# Amuse GT-R w/ BBS wheels



## Adrey (Dec 8, 2007)

well atleast a photoshop.


----------



## Howsie (Feb 25, 2002)

Me like!


----------



## callumGTR (Jun 6, 2006)

yummy yummy! it seems to be growing on me by the day.


----------



## psd1 (May 15, 2004)

Howsie said:


> Me like!


X 2:bowdown1:


----------



## blue32 (Jan 3, 2007)

very nice


----------



## MADsteve (Nov 25, 2004)

only a PS pic, but what a pic, that's bloody lovely that is. 

Loving that rear wing....:bowdown1:


----------



## Vihis (Jan 1, 2008)

sexeh !


----------



## SmigzyGTR (Mar 20, 2006)

v. nice!!


----------



## bonzelite (May 14, 2006)

NICE


----------



## hyrev (Apr 30, 2004)

those wheels make it look like a Mine's car, but it looks really clean.


----------



## Turks (Apr 11, 2007)

MADsteve said:


> Loving that rear wing....:bowdown1:


Me too, that wing really finishes off the rear end well! Quite aggressive looking.. is it produced by Amuse?


----------



## Steve (Sep 21, 2001)

HATE HATE HATE AND IT'S BATH TUB WHITE !!!!


----------



## CJGTR (Jul 10, 2007)

whites the best


----------



## G.A.T FEAST (Jul 15, 2005)

With all the GTR's at TAS none were fitted with BBS. Such a great looking rim and suits it nice.


----------



## canman (Jul 7, 2001)

Now you're talking.............that is the first and only pic I've ever seen of the new GTR that's made me think........... MMmmmmmmmmmmmmmmm nice.


----------



## hyrev (Apr 30, 2004)

^^it is a PS^^


----------



## Turks (Apr 11, 2007)

Steve said:


> HATE HATE HATE AND IT'S BATH TUB WHITE !!!!


I think the White is one of the better colours! For me its between the White and the Red.


----------



## canman (Jul 7, 2001)

hyrev said:


> ^^it is a PS^^


Yeah, but it's only a set of wheels. Isn't the wing actually part of the Amuse kit anyhow so it's not really a "virtual car" is it.
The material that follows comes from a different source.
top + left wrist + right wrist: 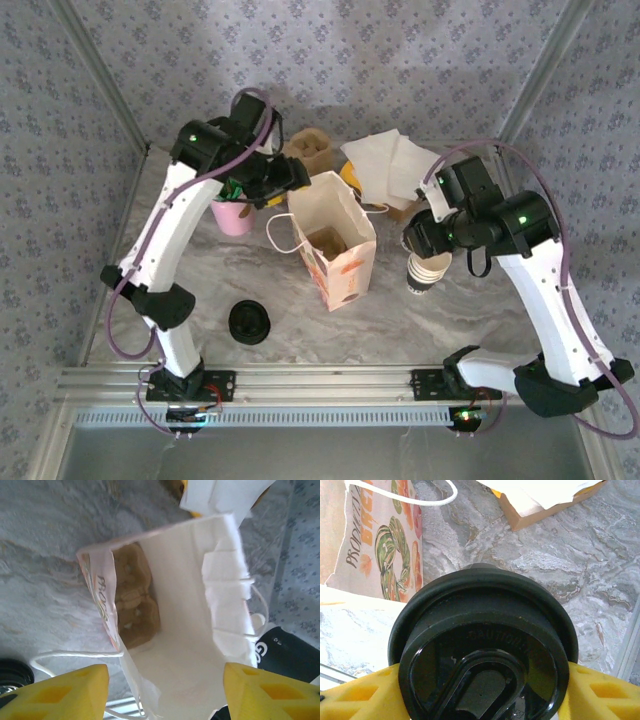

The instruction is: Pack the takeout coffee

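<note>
The takeout coffee (485, 650) sits between my right gripper's (482, 702) yellow fingers (365, 697), which are shut on it just under its black lid. From above, the cup (428, 274) hangs below the right gripper (428, 250), to the right of the open paper bag (335, 245). My left gripper (165, 695) hovers over the bag's mouth (195, 630), its fingers (70, 692) wide apart and open, gripping nothing. A brown cup carrier (132, 600) lies at the bottom of the bag. In the top view the left gripper (272, 182) is at the bag's far left corner.
A squat stack of black lids (249, 322) sits near the front left. A pink cup (233, 215) stands under the left arm. White napkins (388, 165) lie over a cardboard box (405, 210) behind the bag, beside another brown carrier (308, 148). Patterned walls close in the sides.
</note>
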Tool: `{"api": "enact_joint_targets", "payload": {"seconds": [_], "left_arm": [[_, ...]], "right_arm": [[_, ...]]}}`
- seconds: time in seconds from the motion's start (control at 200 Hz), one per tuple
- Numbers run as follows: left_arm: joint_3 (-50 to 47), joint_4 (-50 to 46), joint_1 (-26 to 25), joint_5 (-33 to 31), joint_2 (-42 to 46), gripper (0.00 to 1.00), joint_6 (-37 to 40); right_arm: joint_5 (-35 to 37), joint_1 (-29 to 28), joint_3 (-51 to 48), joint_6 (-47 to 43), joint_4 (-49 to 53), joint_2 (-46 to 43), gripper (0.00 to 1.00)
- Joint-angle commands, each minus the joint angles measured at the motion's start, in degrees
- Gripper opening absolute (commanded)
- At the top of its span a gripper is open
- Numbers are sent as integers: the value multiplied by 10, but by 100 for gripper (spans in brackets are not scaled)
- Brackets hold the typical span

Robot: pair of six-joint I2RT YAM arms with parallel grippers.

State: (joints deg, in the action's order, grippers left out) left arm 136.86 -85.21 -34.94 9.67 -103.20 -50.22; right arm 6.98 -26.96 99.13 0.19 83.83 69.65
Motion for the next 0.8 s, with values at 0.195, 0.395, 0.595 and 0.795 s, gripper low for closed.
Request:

Those wheels really suit the white. I'm not a big fan of white cars either but with the black windows it looks awesome.


----------



## kismetcapitan (Nov 25, 2005)

That's the freaking wing that should have come stock with the car!


----------



## usagtrpilot (Aug 19, 2005)

That wing sets it off!!

Gives the car a totally different look. :thumbsup: :thumbsup: :thumbsup:


----------